Shortly after the move, Mason discovered that a white box containing music compact discs was missing. He notified Absolute De-Lux. The next day, Monday, May 20, 1991, Lux contacted Mason and stated that two of his other employees had seen Mullinax with a white box shortly after the move. Lux notified the police about the theft and unsuccessfully attempted several times to contact Mul-linax through Mullinax’s mother.

Mullinax contacted Lux on Thursday, May 23, 1991 from a local jail in another municipality. Mullinax was in jail on unrelated charges and asked Lux for his final paycheck. Lux, believing he could not legally withhold Mullinax’s paycheck, agreed to give Mullinax’s wife the check.
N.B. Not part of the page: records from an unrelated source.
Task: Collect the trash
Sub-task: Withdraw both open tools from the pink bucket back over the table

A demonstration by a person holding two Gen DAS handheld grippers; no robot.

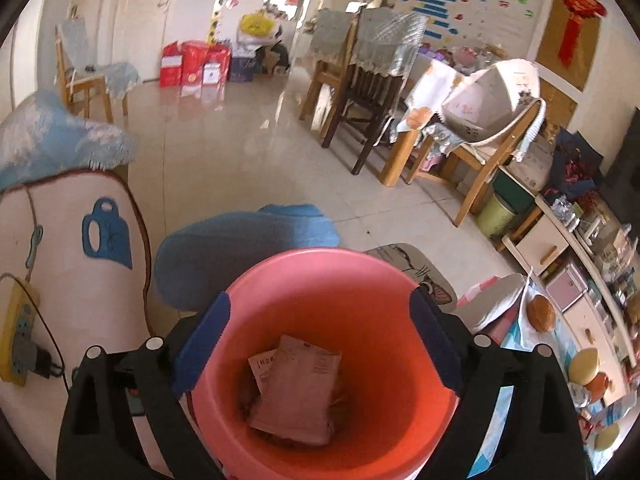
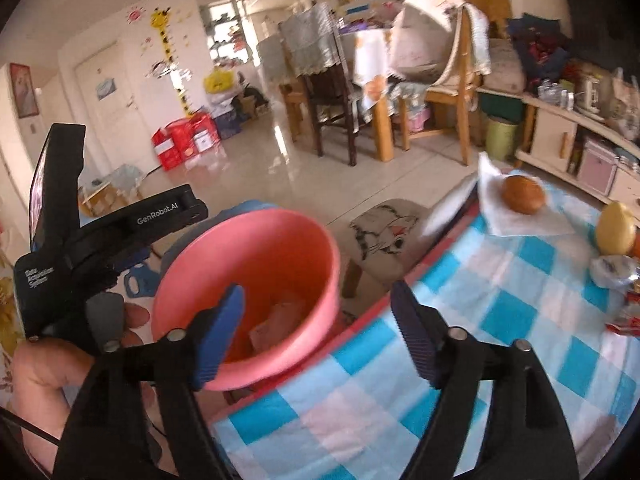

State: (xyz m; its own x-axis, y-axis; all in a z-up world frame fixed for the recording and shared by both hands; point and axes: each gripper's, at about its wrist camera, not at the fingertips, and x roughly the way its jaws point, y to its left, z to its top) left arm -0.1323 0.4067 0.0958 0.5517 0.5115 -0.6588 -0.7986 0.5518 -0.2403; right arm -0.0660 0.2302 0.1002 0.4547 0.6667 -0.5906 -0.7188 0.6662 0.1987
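Two paper packets [image 1: 296,388] already lie inside the pink bucket [image 1: 320,276], which stands at the left edge of the checkered surface [image 2: 500,320]. Both tools are wide and hold nothing: the left tool [image 1: 320,344] spans the bucket, the right tool [image 2: 316,332] hovers just beside it. On the far right, a red wrapper [image 2: 624,324] seems left to collect.

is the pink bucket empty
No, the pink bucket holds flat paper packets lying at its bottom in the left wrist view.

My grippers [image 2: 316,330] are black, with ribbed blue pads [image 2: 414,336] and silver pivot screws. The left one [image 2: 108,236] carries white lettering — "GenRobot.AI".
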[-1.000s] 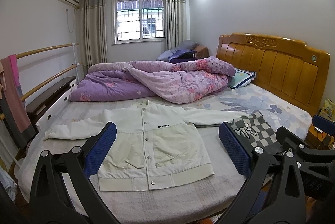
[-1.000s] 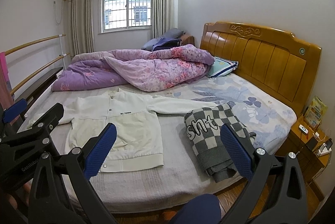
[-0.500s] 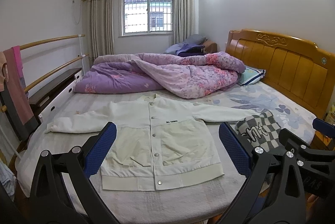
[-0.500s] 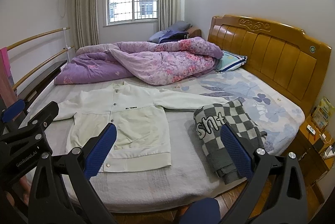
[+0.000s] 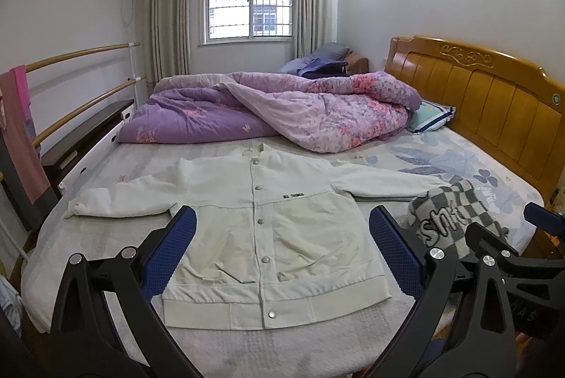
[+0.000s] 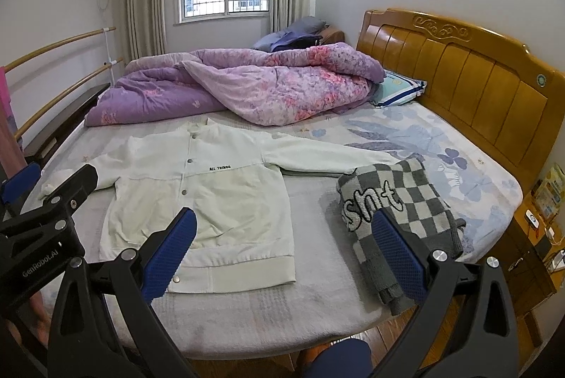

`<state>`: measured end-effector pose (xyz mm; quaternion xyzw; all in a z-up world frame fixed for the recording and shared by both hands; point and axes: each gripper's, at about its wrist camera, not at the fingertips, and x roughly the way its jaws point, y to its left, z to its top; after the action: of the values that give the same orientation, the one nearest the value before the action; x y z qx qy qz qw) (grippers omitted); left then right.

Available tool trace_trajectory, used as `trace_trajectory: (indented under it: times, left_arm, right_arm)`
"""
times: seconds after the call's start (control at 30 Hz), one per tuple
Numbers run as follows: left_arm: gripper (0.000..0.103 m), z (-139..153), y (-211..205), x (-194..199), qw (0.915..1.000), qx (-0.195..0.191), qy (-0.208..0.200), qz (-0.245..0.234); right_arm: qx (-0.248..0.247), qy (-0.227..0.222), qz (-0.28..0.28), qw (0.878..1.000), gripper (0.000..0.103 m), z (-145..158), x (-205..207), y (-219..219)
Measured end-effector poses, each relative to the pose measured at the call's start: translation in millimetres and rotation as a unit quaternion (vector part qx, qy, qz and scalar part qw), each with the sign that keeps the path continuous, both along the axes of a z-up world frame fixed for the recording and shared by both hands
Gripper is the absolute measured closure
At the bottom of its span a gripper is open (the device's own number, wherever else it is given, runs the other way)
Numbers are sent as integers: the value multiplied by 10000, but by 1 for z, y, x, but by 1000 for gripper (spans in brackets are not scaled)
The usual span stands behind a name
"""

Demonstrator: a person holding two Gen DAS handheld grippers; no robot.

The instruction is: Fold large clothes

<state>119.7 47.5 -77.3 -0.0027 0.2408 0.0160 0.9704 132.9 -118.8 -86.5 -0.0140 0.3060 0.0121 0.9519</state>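
A white button-up jacket (image 5: 268, 229) lies flat on the bed, front up, both sleeves spread out; it also shows in the right wrist view (image 6: 201, 191). My left gripper (image 5: 282, 254) is open and empty, held above the jacket's lower half. My right gripper (image 6: 282, 251) is open and empty, above the bed between the jacket's hem and a folded grey-and-white checkered garment (image 6: 395, 201). The checkered garment (image 5: 455, 215) covers the end of the jacket's right sleeve.
A crumpled purple quilt (image 5: 275, 109) and a pillow (image 5: 430, 113) lie at the back of the bed. The wooden headboard (image 6: 459, 67) stands on the right, rails (image 5: 81, 85) on the left, a nightstand (image 6: 529, 237) at the far right.
Both grippers have moved a little closer to the bed and tilted up, so the jacket looks larger. The clothes have not moved. Both grippers stay open.
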Motion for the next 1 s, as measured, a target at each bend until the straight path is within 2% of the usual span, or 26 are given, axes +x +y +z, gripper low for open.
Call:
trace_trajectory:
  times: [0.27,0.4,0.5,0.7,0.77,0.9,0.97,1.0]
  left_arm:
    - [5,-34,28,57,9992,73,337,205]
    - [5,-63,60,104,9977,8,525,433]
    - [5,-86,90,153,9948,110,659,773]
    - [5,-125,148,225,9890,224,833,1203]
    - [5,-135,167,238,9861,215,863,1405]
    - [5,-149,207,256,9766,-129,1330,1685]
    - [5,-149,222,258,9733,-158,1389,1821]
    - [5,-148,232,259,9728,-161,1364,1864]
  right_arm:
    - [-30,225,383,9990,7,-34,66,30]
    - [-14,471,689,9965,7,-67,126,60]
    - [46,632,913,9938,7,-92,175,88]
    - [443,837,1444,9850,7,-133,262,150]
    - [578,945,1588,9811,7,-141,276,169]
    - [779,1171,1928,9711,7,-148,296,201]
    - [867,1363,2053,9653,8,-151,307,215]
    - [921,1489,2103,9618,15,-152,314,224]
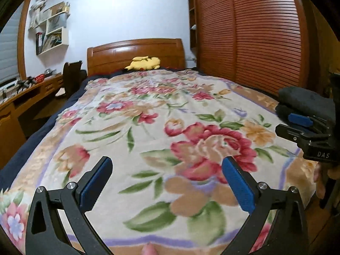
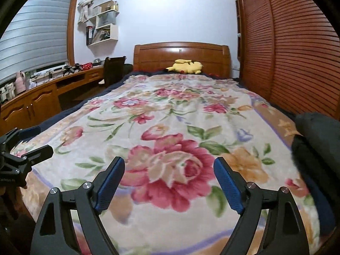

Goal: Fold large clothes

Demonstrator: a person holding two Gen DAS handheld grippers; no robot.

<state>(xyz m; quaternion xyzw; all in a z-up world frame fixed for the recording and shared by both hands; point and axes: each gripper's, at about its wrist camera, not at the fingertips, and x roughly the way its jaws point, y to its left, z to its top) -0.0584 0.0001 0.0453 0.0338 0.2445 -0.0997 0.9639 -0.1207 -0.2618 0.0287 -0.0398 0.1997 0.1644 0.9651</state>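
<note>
Blue-padded fingers (image 1: 238, 187) of my left gripper (image 1: 167, 182) fill the bottom of the left wrist view, spread wide apart with nothing between them, only the floral blanket (image 1: 161, 114) showing through the gap. A fingertip (image 1: 149, 249) of the person's hand peeks in at the very bottom edge there. My right gripper (image 2: 169, 179) looks much the same in its own view: both blue pads parted, empty, hovering above a big red rose in the blanket's pattern without touching it. Each tool sees the other at the side of its picture; the right gripper sits at the right edge of the left view, and the left one shows at the left edge of the right view. Just past the right gripper, at the right side of the bed, lies the dark garment (image 2: 316, 148), bunched in a thick heap on the blanket's border, apart from both sets of fingers. Most of the mattress is covered by the blanket, with a navy sheet (image 1: 31, 140) showing along the left side. At the far end a yellow plush toy (image 2: 186, 66) rests against the wooden headboard (image 2: 180, 53). Louvred wooden wardrobe doors (image 2: 297, 48) run along the right, and a wooden desk (image 2: 42, 93) with a dark chair (image 2: 113, 70) stands at the left under white wall shelves (image 2: 104, 25) and a window blind (image 2: 36, 31).
</note>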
But Lux also told Mullinax that he wanted the white box returned and that the check would be Mulli-nax’s last because he was fired for the theft. Mullinax’s prior criminal record included four drug offenses and convictions for burglary of a habitation and robbery causing bodily injury. Lux testified that he neither knew about nor did he check into Mullinax’s criminal record when he hired Mullinax. At the time, it was not Lux’s policy to cheek an applicant’s criminal background.

On May 30, 1991, seven days after being terminated from Absolute De-Lux and eleven days after moving Mason, Mullinax pounded on the door of Mason’s new apartment late at night. As Mason was calling 911, Mullinax broke down the door and attacked Mason with a butcher knife. During the attack, Mullinax cursed Mason for accusing him of stealing the compact discs. Mulli-nax also made Mason lie on the floor, and Mullinax then beat Mason with a fireplace poker. Mason had left the phone off of the hook, so the 911 operator recorded the attack. The police arrived and arrested Mulli-nax, who was later convicted of attempted murder. Mason suffered broken bones in and severe cuts on his hands, as well as severe lacerations on his forehead and scalp and a possible skull fracture. In statements to the police, Mason referred to Mullinax as an employee of Absolute De-Lux.

Mason sued Lux and Wheaton for the assault. Mason asserted that Lux and Whea-ton were negligent in hiring Mullinax and that Wheaton was negligent in failing to ensure that Lux checked the criminal background of applicants wanting to work for Absolute De-Lux. Mason also alleged violations of the DTPA against both Lux and Wheaton, as well as Wheaton’s vicarious liability under an agency relationship theory. The jury found both Lux and Wheaton negligent, apportioning 25% of the negligence to Wheaton. The jury also found DTPA violations by both Wheaton and Lux, apportioning 50% of the responsibility to each. Additionally, the jury found Lux to be the agent of Wheaton with regard to both the negligent conduct and the DTPA violations.